What is Software Engineers’ burnout?
Project deadlines, code burst, ad-hoc requirements, bugs and errors,… these are regular occurrences in a software engineer’s life. Which engineer has not had tech debt concerns or pressing deadline and workload pressures sometimes? But when the pressure is relentless, pushing developers into constant stress, exhaustion, and inefficacy, we call this state as burnout in software engineers. Burnout is the feeling of being constantly exhausted and demotivated at work. The WHO defines burnout as - “A syndrome conceptualized as resulting from chronic workplace stress that has not been successfully managed."
Burnout is a serious concern for dev team managers and leaders because the affliction affects not only individual developers’ performance and well-being but also cascades into hurting the productivity of the team and the organization. The impact of burnout is obvious in the software development sector, as elucidated by this Team Blind survey that found 60% of software workers reporting symptome of burnout in the workplace.
However, developers, dev team managers and leaders can manage the stress that causes burnout and achieve sustainable productivity by acknowledging the symptoms of burnout, addressing process pitfalls that cause burnout, and developing pre-emptive strategies to counteract the problem.
Burnout in tech: Is it real?
Burnout has existed ever since the invention of work, though it was unknown until it was first coined by the American psychologist Herbert Freudenberger in the 1970s. He used it to describe the consequences of severe stress and high ideals in “helping” professions, such as doctors and nurses. The term slowly began making rounds in every industry that the World Health Organization has included in the 11th Revision of the International Classification of Diseases (ICD-11) as an occupational phenomenon.
Burnout has always existed in fluctuating patterns, but this could be the first time the numbers have hit a staggering high. In a survey conducted by Deloitte, 77% of the 1000 respondents claim that they have/are experiencing burnout in their current job. 91% of respondents state that burnout impacts the quality of their work and a hefty 83% admit that it goes beyond the office and into their personal lives.
Again, the software industry being one of the largest, feels the repercussions of burnout firsthand. According to a report by Evans Data Corporation, there are about 23.4 million software engineers in the US alone, and another study shows about 83% of developers report suffering from burnout. Drawing a correlation between the two statistics gives us an astounding number of developers who could potentially be experiencing burnout.
The consequences of burnout
Burnout in software engineering not only makes the engineers lose interest in work but provokes them to be cynical about the management and organization. Burnouts create uninterested and unhappy employees who work without any commitment or connection to the organization's culture.
The effects are more adverse on the employees who experience physical and mental exhaustion leading to depression and anxiety. According to the Burnout contagion principle hypothesized by the British Psychological Society, burnout can cause a ripple effect among employees and take a toll on the employee experience index. Burnout contagion occurs slowly, spreading from one dissatisfied employee to another across teams, departments, or at an even larger scale.
What are the reasons for Software Engineer burnout?
Software development teams have always worked under tremendous pressure and scrutiny. This high pressure environment, combined with new developments such as the global shift to remote and hybrid work and the resulting mis-adoption of remote work practices, compounded the causes of burnout.

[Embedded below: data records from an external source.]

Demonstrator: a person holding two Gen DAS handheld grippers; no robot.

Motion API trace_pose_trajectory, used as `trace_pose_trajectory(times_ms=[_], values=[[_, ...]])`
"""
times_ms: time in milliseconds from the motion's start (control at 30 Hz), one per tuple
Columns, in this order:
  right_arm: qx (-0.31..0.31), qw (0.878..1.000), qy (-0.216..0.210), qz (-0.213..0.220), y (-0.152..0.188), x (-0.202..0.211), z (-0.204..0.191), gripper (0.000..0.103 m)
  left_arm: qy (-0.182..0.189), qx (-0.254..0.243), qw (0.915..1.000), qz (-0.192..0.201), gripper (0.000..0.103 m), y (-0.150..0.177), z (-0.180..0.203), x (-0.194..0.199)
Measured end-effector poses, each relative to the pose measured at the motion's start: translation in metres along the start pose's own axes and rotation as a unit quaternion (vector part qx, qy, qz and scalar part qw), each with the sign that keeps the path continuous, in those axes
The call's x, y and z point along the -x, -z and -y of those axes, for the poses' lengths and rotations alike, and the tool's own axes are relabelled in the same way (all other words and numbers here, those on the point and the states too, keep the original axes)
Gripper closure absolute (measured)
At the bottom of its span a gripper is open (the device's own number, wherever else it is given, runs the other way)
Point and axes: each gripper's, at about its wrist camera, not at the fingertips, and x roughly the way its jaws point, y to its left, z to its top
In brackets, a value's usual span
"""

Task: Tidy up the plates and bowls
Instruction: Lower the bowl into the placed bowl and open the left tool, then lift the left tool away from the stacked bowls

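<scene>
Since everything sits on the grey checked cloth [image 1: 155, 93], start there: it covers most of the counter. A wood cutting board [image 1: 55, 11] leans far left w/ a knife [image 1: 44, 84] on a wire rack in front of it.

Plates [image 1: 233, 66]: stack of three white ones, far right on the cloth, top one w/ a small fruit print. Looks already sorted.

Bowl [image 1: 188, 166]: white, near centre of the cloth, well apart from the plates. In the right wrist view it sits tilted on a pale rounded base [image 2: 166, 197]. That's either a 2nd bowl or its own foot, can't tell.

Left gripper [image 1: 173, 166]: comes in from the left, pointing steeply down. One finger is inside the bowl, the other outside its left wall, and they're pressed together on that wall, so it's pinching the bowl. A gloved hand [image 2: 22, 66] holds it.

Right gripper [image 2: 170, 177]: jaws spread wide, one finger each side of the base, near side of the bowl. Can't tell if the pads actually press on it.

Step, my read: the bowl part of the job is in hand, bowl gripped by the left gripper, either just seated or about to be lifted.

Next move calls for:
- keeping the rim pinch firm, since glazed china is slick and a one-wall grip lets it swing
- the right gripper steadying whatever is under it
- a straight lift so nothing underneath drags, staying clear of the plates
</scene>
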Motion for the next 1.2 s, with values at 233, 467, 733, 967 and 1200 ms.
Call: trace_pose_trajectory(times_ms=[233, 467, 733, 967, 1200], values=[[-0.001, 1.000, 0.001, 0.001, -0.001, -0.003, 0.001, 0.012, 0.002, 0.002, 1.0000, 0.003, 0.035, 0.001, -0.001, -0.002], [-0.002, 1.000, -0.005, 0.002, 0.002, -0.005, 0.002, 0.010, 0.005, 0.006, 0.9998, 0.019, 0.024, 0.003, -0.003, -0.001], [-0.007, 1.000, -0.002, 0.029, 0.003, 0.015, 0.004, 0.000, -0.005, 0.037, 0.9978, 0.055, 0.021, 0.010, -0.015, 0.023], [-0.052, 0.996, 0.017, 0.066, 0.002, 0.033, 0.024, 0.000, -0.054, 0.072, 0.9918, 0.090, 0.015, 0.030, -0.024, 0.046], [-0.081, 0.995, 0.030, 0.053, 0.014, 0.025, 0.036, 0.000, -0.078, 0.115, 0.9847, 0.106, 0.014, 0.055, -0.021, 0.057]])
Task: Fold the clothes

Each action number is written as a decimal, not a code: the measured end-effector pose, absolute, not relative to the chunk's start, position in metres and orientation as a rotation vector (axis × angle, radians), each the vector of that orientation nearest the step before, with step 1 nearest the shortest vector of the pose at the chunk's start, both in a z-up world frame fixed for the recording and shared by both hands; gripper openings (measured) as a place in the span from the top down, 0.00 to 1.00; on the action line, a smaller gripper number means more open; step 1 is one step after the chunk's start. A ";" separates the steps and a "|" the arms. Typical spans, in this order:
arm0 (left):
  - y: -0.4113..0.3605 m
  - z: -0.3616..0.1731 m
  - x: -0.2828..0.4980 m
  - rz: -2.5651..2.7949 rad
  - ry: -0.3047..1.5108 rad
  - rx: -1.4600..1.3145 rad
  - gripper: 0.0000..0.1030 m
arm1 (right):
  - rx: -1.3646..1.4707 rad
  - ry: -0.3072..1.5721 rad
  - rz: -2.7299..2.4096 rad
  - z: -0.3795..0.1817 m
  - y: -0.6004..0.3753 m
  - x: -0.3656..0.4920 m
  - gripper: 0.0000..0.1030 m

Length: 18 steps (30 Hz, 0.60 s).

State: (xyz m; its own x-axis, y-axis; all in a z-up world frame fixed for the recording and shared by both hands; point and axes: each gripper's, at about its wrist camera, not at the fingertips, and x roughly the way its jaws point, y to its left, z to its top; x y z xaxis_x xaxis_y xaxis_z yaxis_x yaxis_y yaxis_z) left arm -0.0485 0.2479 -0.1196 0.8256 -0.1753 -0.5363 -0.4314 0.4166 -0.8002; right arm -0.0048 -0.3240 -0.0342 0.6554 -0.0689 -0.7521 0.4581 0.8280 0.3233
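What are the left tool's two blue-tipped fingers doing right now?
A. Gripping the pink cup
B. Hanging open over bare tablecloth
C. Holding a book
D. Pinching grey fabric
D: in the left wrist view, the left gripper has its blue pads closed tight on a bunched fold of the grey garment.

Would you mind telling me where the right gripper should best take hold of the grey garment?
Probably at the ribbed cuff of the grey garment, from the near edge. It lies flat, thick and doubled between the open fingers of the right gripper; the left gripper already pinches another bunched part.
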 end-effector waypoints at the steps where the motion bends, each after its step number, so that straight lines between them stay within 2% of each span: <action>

While it is easy to assume excessive workloads as the primary reason for software engineers’ burnout, it is not the only culprit on the list. Various other factors cause burnout in engineers. Below is a list of the factors that cause burnout in engineers, in no particular order:
Dev teams work against serious deadlines, often aiming to push feature releases within ambitious time frames. In such scenarios, when the scope of a project continues to vary due to either changing client requirements or incomplete PRDs or even misunderstood requirements, it leads to back and forth reviews, rework, and a loss in productivity. A repetitive race to complete the project in the context of this pressure can stress engineering teams and lead to burnout.
💡 Hatica tip: Hosting regular stand-up meetings can help team members provide a realistic and achievable time line of their deliverables while also discussing blockers and challenges that can be fixed by the team to ensure deadlines are met.